I have two dfm and I would like to know which words are missing/different between them. For example,
library(quanteda)
df1 <- data.frame(Text = c("Stackoverflow is a great place where very skilled data scientists are willing to help you. Trust me you will need help if you are doing a PhD. So Stack is immensely useful. Thank you guys to sort this out for me."), stringsAsFactors = F)
corpus1 <- corpus(df1, text_field = "Text")
df2 <- data.frame(Text = c("Stackoverflow is a great place where very skilled data scientists are willing to help you. Trust me you will need help if you are doing a PhD."), stringsAsFactors = F)
corpus2 <- corpus(df2, text_field = "Text")

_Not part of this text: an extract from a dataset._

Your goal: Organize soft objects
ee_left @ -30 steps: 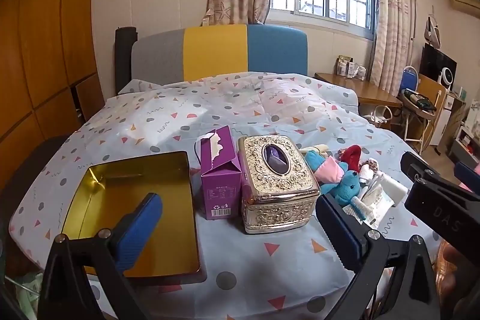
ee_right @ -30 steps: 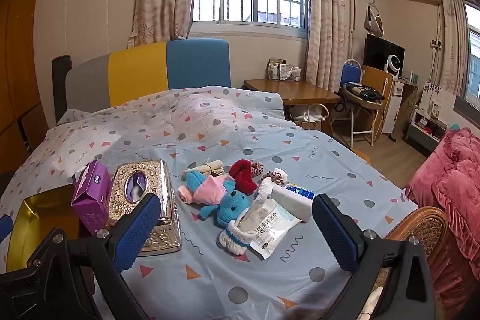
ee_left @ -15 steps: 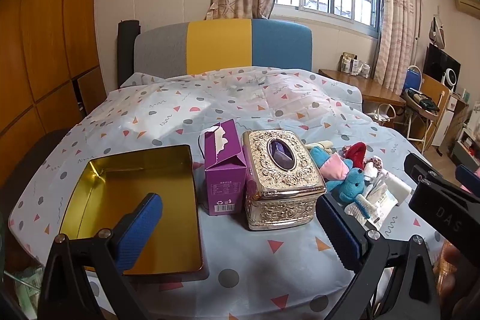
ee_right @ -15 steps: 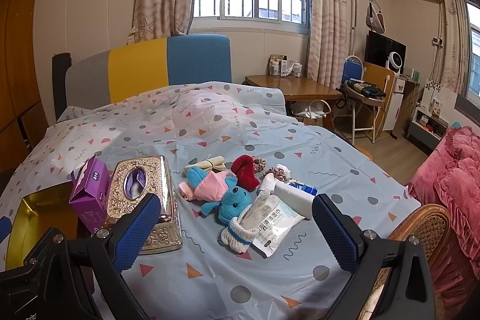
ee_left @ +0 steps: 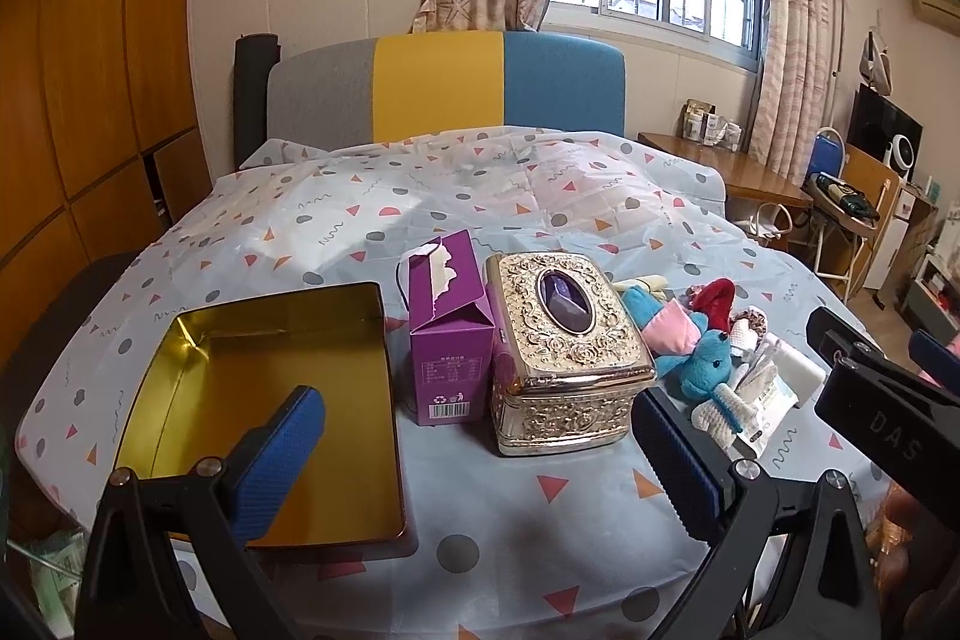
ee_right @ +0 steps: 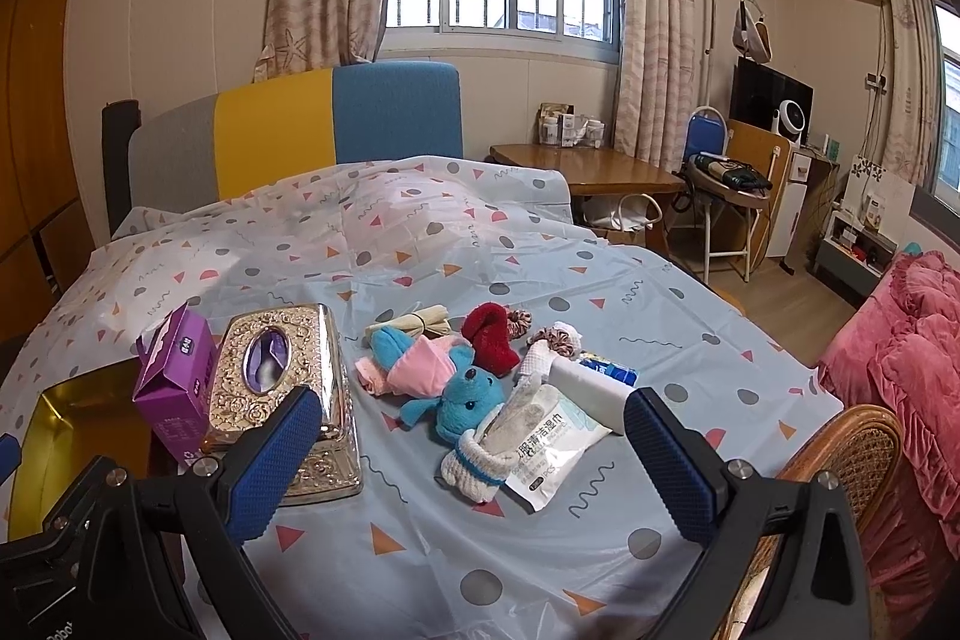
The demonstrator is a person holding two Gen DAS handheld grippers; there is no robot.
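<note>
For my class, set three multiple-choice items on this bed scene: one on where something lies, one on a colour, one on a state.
1. What stands directly between the gold tin and the ornate box?
A. the blue plush
B. the purple carton
C. the wet-wipe pack

2. What colour is the sock lying behind the blue plush?
A. red
B. green
C. black

3. How is the gold tin?
A. shut with a lid
B. open with toys inside
C. open with nothing inside

Key: 1 B, the purple carton stands with the tin on one side and the box on the other. 2 A, the sock is plainly red. 3 C, the left wrist view shows only bare gold floor and walls.
</note>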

dfm1 <- dfm(corpus1, remove_punct = TRUE)
dfm2 <- dfm(corpus2, remove_punct = TRUE)
I would like to see which words in dfm2 are not in dfm1. Thanks a lot for your help!

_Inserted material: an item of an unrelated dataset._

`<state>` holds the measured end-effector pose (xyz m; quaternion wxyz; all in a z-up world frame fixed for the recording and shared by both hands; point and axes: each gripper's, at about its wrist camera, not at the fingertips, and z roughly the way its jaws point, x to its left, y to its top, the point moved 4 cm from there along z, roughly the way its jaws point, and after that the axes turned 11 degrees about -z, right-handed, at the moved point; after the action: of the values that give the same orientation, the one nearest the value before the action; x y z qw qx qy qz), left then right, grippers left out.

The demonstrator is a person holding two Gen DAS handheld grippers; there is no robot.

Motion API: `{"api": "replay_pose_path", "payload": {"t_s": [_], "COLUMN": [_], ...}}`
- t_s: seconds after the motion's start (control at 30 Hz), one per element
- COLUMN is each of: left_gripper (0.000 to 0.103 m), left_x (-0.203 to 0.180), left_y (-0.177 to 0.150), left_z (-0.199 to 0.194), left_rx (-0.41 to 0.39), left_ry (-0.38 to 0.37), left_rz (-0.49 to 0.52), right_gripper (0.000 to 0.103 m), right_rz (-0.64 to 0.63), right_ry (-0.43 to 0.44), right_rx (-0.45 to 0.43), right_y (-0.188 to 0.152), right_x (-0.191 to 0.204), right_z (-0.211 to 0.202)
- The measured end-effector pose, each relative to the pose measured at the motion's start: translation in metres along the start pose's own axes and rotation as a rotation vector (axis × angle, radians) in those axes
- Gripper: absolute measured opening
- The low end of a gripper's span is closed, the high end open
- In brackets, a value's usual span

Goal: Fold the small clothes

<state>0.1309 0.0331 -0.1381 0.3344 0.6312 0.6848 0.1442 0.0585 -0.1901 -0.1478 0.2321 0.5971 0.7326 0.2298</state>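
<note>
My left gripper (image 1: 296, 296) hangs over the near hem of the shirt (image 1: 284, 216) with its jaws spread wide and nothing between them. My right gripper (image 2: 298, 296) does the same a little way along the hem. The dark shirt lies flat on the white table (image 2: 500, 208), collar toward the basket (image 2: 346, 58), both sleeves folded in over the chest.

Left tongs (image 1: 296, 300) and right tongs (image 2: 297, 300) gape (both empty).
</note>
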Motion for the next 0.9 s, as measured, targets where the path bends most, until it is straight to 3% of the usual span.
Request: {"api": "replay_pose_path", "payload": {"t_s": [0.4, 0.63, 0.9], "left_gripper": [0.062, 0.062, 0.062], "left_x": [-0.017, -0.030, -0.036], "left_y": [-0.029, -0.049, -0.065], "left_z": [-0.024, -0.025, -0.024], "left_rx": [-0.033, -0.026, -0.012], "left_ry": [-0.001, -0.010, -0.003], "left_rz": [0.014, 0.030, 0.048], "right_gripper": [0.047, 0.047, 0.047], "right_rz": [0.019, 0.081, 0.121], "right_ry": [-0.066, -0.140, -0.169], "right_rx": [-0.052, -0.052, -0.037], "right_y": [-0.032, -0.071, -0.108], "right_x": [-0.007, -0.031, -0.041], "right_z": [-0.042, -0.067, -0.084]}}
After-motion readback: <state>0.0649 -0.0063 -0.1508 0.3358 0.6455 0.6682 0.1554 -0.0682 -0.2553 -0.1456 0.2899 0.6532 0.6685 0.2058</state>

The question was how to compare the feature sets of two (quanteda) dfm objects, not to reinvent a method for tokenizing the texts.
> setdiff(featnames(dfm1), featnames(dfm2))
[1] "so" "stack" "immensely" "useful" "thank" "guys"
[7] "sort" "this" "out" "for"
to get the features in dfm1 that are not in dfm2.
@JBGruber's answer also works but in the forthcoming v2, we deprecate the usage of dfm_select()
where pattern
is another dfm